Committee accuses politicians of tweeting misinformation

Remember 'fact check UK'?

A parliamentary committee says it has concerns about politicians and celebrities spreading misinformation and conspiracy theories on Twitter.

In a letter to Twitter UK’s managing director, the chair of the culture, media and sport committee Julian Knight said: “I also remain concerned about the role of ‘influencers’ and blue-ticks in spreading misinformation such as 5G conspiracy theories, including high-profile celebrities and politicians”.

Knight also criticised Facebook and Google for not answering the committee’s questions on the companies’ roles in allowing false information to spread.

During the last election, the Conservative’s campaign re-branded its Twitter account as ‘fact check UK’ to make it look like an impartial fact-checker.

Responding to criticism of this, Foreign Secretary Dominic Raab said “no one gives a toss about the cut and thrust of social media”.

Twitter accused the party of misleading the public and vowed to take “decisive corrective action” if it did it again. But the company did not remove the party’s account.

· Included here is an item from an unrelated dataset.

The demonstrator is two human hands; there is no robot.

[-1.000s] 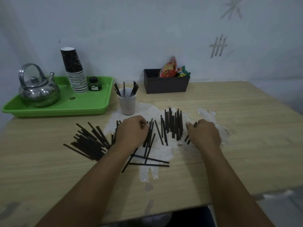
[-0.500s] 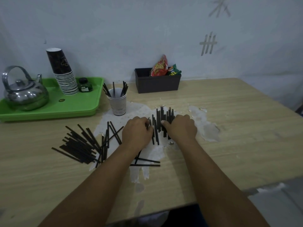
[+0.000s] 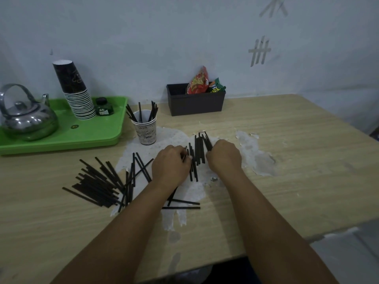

Three Conservative MPs, including minister Nadine Dorries, were criticised recently for spreading misinformation about Labour leader Keir Starmer on Twitter.

Twitter has also been criticised for allowing abuse of politicians and campaigners. Women and people of colour have been particularly affected and Labour’s Diane Abbott received 45% of all Twitter abuse in the run-up to the 2017 election.

Representatives of Twitter, Facebook and Google were questioned by the committee on 30 April. But the committee said they had failed to give adequate answers. They had sent junior representatives to give pre-rehearsed answers and had failed to answer outstanding questions in follow-up letters, the committee said.